Pedal Triangles

By: Lacy Gainey

 

 

Click here for a script tool of a pedal triangle.
The tool will produce a pedal triangle similar to the one below.

ΔRST is the pedal triangle of ΔABC and the pedal point, P.
First, lets observe what happens when P lies on the side of ΔABC.

When we place P on side BC, R and P become the same point.  The same phenomenon occurs when we place P on the other two sides as well. 
When P lies on the side of ΔABC, P is one of the vertices of the pedal triangle.

What if P is one of the vertices of ΔABC?

We see that the pedal triangle disappears and we are left with a line segment.
All three vertices of the pedal triangle are collinear.  This line is referred to as the Simson line.

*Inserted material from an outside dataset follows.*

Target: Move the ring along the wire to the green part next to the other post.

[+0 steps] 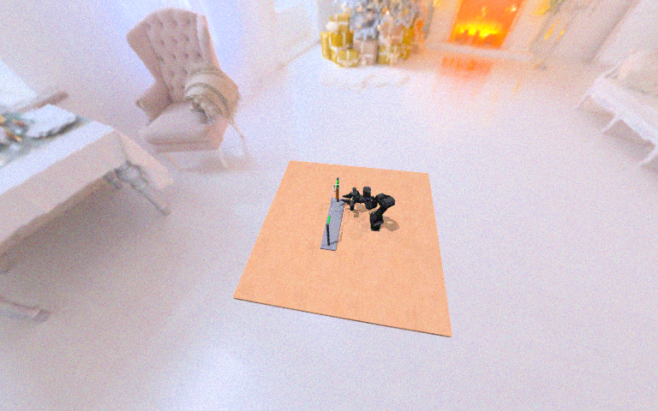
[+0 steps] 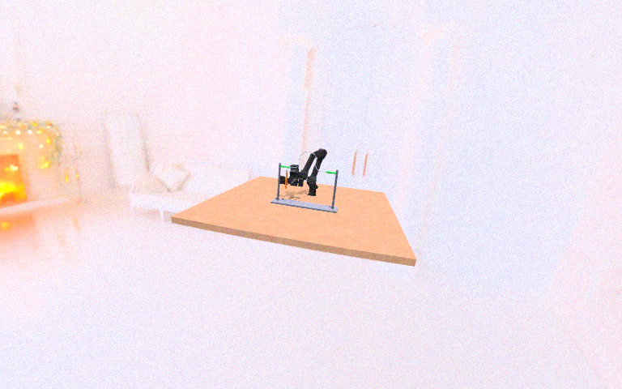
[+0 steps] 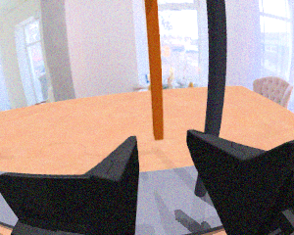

Are the vertices of ΔABC the only points where the Simson line appears?
Move P around, outside of ΔABC and see if you can find another point where the Simson line appears.  Keep an eye out for any patterns.

One of the points I found is illustrated below.

We know the Simson line appears when P is one of the vertices of ΔABC, so lets try moving P around the circumcircle of ΔABC.
This is illustrated in this GSP file.

When P lies on the circumcircle, the Simson line appears.  Additionally, as P rotates around the circumcircle, the Simson line rotates as well.

We can conclude that the Simson line is formed when the pedal point, P, lies on the circumcirlce of ΔABC.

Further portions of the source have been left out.